▶ _What you are asked to do_
Using the data that follows, return exactly the lines from the one that contains "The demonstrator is" through the one that contains "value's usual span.", ends included.

▶ _Data shown_

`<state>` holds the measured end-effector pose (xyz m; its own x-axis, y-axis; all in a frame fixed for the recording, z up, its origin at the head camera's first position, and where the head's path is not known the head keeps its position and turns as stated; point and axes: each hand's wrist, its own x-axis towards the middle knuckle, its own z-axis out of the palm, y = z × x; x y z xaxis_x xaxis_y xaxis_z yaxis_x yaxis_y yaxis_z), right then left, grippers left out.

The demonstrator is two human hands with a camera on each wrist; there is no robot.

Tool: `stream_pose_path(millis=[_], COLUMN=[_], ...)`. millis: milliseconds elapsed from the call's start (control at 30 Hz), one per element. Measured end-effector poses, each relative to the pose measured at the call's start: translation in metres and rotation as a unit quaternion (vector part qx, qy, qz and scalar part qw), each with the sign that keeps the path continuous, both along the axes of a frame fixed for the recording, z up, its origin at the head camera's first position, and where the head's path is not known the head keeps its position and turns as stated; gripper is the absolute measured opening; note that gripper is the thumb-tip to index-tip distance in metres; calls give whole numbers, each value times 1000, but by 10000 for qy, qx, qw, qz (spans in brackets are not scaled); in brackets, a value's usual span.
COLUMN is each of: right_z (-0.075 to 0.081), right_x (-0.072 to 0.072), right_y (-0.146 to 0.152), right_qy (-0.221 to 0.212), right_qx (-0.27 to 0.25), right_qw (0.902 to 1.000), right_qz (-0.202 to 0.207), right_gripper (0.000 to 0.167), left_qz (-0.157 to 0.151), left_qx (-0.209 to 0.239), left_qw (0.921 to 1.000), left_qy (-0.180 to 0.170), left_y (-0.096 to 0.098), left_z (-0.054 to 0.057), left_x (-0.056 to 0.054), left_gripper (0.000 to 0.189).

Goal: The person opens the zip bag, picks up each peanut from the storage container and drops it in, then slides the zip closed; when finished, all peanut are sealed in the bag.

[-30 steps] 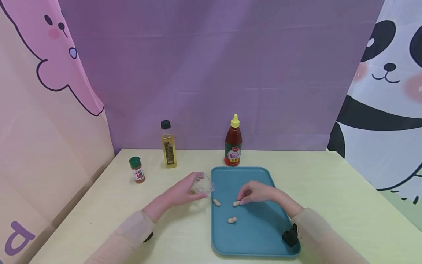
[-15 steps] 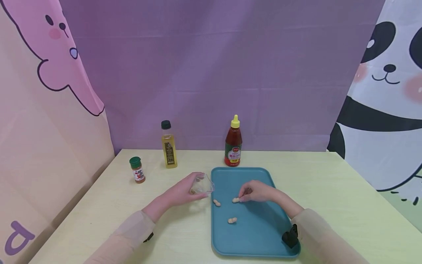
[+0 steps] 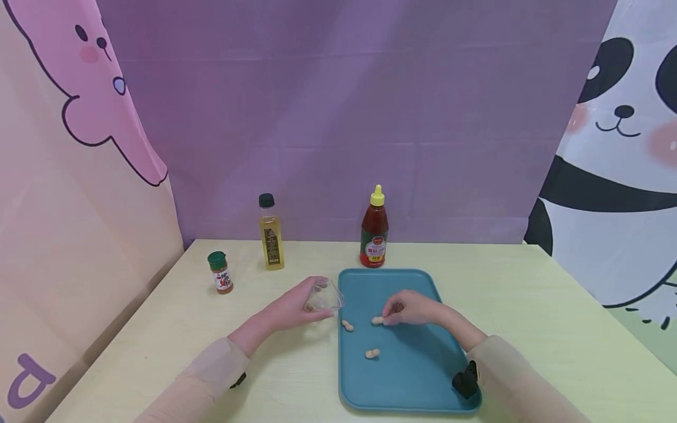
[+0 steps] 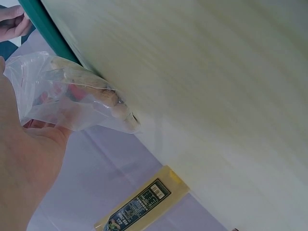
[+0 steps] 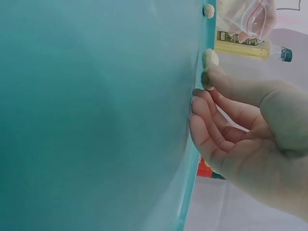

▶ _Exercise solution_
The demonstrator is two human hands with a camera on each wrist; there is no robot.

Tool: `stream_pose_path(millis=[_], COLUMN=[_], ...)`. millis: milliseconds elapsed from the call's start (control at 30 Hz), one per element. Measured end-effector poses, each relative to the pose measured at the call's start: translation in metres and rotation as a unit quaternion (vector part qx, qy, qz and scalar part qw), each with the sign that keeps the path continuous, both along the axes of a frame fixed for the recording, z up, its origin at the head camera's first position, and where the head's path is not known the head keeps its position and turns as stated; gripper is the absolute measured opening; note that gripper is the thumb-tip to index-tip distance in metres; calls give whole numbers, each value times 1000, but by 10000 for qy, qx, qw, qz (spans in brackets are not scaled); in brackets, a value's usual span.

This finishes the answer to the exercise.